10 Things to Know About the Federation of American Hospitals

The Federation of American Hospitals represents investor-owned and managed community hospitals throughout the U.S., acting as a spokesperson to Congress, the White House, media and academia.

Here are 10 key things to know about FAH.

1. FAH represents more than 1,100 investor-owned hospitals and more than 150,000 hospital beds. The organization is primarily viewed as the spokesperson of for-profit hospital chains.

2. Charles "Chip" Kahn III has served as president and CEO of FAH since June 2001. He is nationally recognized as an expert on healthcare policy, Medicare payment, healthcare financing and health coverage.
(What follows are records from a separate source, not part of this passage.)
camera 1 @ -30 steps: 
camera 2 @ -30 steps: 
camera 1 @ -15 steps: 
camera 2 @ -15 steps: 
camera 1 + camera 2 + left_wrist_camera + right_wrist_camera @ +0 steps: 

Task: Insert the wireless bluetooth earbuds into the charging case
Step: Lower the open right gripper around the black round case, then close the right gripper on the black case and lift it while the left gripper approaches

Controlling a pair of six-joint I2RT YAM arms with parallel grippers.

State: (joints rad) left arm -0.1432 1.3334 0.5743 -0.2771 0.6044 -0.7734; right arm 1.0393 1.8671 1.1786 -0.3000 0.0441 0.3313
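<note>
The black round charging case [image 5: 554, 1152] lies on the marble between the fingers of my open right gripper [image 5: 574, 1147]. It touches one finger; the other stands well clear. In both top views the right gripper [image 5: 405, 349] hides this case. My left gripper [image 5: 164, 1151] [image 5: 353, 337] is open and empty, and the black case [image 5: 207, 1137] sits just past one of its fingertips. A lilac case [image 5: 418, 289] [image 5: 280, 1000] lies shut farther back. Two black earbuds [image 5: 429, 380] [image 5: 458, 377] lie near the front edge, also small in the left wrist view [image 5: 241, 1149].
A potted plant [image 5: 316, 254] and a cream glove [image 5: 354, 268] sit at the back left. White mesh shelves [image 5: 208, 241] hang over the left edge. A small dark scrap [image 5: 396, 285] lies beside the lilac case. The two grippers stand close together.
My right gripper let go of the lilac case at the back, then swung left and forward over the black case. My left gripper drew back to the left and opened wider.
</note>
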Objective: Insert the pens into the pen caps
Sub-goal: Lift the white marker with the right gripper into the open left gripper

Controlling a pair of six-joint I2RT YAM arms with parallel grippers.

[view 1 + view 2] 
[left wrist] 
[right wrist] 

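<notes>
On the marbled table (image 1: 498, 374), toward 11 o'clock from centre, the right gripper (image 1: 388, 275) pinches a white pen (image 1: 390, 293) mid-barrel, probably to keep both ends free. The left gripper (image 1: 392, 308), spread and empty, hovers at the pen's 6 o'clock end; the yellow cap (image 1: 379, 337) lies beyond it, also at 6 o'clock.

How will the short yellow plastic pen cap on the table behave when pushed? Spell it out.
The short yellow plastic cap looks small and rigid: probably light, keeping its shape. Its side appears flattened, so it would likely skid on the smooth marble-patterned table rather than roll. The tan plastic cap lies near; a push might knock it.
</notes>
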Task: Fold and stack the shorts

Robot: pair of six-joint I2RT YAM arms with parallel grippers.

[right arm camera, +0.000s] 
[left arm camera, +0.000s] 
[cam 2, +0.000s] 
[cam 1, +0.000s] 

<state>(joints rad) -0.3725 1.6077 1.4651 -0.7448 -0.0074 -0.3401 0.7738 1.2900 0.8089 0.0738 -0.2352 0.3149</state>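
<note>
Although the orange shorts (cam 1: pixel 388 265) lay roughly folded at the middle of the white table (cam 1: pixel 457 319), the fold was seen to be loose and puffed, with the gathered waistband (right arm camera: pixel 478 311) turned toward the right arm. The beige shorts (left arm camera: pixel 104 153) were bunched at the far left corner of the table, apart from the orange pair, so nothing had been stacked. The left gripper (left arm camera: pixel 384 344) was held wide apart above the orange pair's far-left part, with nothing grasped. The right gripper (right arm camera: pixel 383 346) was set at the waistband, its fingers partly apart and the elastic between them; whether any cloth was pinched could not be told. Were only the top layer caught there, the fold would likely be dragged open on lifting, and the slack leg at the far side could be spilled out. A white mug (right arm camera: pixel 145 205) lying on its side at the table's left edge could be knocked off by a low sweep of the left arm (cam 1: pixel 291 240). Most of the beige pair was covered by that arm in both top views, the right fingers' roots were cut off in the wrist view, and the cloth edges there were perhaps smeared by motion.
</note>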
Scott Becker, publisher of Becker's Hospital Review, says Mr. Kahn is "one of the brightest political guys in healthcare." Mr. Kahn previously served as president of the Health Insurance Association of America. He also served on Capitol Hill as minority health counsel and later staff director for the health subcommittee of the House Ways and Means Committee. He was also a senior health policy adviser to former Sen. David Durenberger (R-Minn.) and legislative assistant for health to former Sen. Dan Quayle (R-Ind.).

3. The organization was founded in 1966 by a group of about 30 for-profit hospital leaders to ensure they had a say in the development of the Medicare program. They felt the proposed Medicare reimbursement formula didn't take into account the significant capital investments made by for-profit providers to improve quality of care. The newly formed FAH helped convince Congress to implement a payment to for-profit hospitals for the expenses incurred in meeting Medicare requirements.

4. The FAH political action committee was launched in 1972. The organization has proved itself to be politically effective: In the 2004 election cycle, FAH contributed to victorious candidates in 70 percent of targeted House elections and 90 percent of Senate elections.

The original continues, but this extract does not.